> _INSTRUCTIONS FOR THE TASK_
Please keep to the lines below from the one with "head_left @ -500" through the one with "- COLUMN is", and restate them word for word, ends included.

(INFORMATION GIVEN Opens)

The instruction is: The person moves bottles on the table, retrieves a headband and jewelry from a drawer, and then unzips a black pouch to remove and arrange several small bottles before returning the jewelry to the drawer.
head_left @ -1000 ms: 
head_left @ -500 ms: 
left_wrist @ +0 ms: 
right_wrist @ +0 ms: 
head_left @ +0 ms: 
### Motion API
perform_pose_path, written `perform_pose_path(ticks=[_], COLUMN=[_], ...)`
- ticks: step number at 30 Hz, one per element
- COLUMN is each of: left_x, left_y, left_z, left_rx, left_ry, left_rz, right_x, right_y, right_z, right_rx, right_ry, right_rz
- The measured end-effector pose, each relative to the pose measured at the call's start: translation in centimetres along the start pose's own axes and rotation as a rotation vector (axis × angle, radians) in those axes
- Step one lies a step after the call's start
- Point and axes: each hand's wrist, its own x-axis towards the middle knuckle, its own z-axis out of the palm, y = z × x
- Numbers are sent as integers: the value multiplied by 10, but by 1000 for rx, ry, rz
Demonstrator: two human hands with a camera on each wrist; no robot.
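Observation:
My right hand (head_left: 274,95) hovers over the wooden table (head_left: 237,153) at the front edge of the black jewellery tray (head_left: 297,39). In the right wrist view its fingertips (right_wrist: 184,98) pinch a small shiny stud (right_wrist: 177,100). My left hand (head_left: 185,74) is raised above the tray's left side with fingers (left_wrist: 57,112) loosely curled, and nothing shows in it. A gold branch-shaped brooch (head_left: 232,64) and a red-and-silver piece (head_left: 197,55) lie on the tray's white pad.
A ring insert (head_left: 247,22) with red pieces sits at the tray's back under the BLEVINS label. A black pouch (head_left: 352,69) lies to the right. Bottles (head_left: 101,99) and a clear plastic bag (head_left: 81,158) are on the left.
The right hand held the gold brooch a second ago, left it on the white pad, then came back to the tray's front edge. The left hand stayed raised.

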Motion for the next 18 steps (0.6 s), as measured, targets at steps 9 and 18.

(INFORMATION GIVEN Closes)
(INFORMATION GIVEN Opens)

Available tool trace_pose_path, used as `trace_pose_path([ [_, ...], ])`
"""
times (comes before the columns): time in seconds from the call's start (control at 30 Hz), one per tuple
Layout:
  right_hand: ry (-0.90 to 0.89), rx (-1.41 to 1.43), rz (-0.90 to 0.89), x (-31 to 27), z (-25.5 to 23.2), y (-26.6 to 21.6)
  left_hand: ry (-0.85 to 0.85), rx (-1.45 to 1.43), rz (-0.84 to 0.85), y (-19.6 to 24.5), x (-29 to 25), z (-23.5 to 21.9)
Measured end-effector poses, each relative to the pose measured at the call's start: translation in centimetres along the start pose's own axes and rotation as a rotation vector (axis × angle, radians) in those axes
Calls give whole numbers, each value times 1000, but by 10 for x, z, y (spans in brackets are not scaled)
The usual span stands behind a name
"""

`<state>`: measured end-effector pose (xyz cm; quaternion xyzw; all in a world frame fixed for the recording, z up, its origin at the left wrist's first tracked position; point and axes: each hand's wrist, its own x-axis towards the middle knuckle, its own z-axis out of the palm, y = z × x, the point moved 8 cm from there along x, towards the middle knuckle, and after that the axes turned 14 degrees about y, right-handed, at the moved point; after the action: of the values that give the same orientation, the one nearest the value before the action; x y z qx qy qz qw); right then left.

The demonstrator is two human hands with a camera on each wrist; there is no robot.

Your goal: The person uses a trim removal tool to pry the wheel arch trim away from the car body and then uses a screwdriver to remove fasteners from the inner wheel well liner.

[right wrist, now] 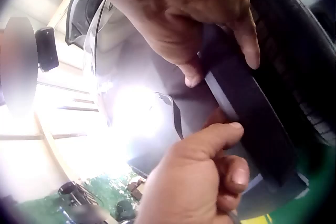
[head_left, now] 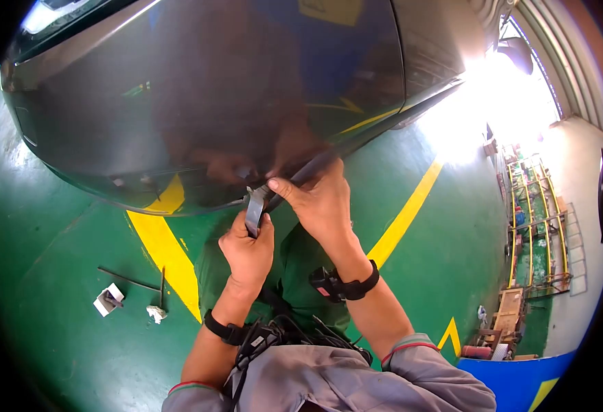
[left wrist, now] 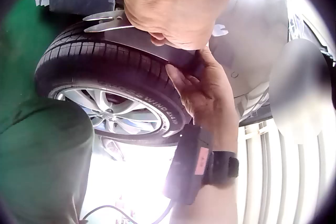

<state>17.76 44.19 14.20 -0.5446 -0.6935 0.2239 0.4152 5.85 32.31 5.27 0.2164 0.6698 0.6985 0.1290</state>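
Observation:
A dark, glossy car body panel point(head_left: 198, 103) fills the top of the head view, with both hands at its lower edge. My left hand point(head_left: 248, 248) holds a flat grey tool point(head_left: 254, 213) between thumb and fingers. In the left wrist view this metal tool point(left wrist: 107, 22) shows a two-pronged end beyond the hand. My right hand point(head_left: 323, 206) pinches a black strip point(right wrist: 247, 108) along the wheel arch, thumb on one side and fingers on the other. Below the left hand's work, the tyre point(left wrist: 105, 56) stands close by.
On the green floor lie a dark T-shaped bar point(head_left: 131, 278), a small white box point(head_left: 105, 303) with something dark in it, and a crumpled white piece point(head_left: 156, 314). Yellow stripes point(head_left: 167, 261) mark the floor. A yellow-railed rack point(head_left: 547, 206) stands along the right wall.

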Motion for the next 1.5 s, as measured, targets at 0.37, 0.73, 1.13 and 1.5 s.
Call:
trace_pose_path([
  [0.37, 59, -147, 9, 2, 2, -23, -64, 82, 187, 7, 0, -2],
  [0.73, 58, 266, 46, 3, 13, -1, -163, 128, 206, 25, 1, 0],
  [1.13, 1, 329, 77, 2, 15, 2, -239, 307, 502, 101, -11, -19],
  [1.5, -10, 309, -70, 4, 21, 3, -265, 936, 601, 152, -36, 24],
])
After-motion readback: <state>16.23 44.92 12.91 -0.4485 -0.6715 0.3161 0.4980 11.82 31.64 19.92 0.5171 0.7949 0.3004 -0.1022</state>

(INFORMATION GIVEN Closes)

> _EXERCISE ANSWER_
head_left @ -500 ms: 
left_wrist @ +0 ms: 
right_wrist @ +0 ms: 
head_left @ +0 ms: 
### Motion API
perform_pose_path, written `perform_pose_path(ticks=[_], COLUMN=[_], ...)`
- ticks: step number at 30 Hz, one per element
- COLUMN is each of: left_x, left_y, left_z, left_rx, left_ry, left_rz, right_x, right_y, right_z, right_rx, right_ry, right_rz

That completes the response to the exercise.